### PROBLEM TO SOLVE
The data is to be reproduced in full and without error.

### EXERCISE DATA
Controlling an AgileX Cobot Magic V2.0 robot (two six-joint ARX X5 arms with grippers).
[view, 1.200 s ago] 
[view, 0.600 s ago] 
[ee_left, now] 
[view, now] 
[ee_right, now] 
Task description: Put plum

### FINAL ANSWER
Controlling an AgileX Cobot Magic V2.0 robot (two six-joint ARX X5 arms with grippers).
[view, 1.200 s ago] 
[view, 0.600 s ago] 
[ee_left, now] 
[view, now] 
[ee_right, now] 
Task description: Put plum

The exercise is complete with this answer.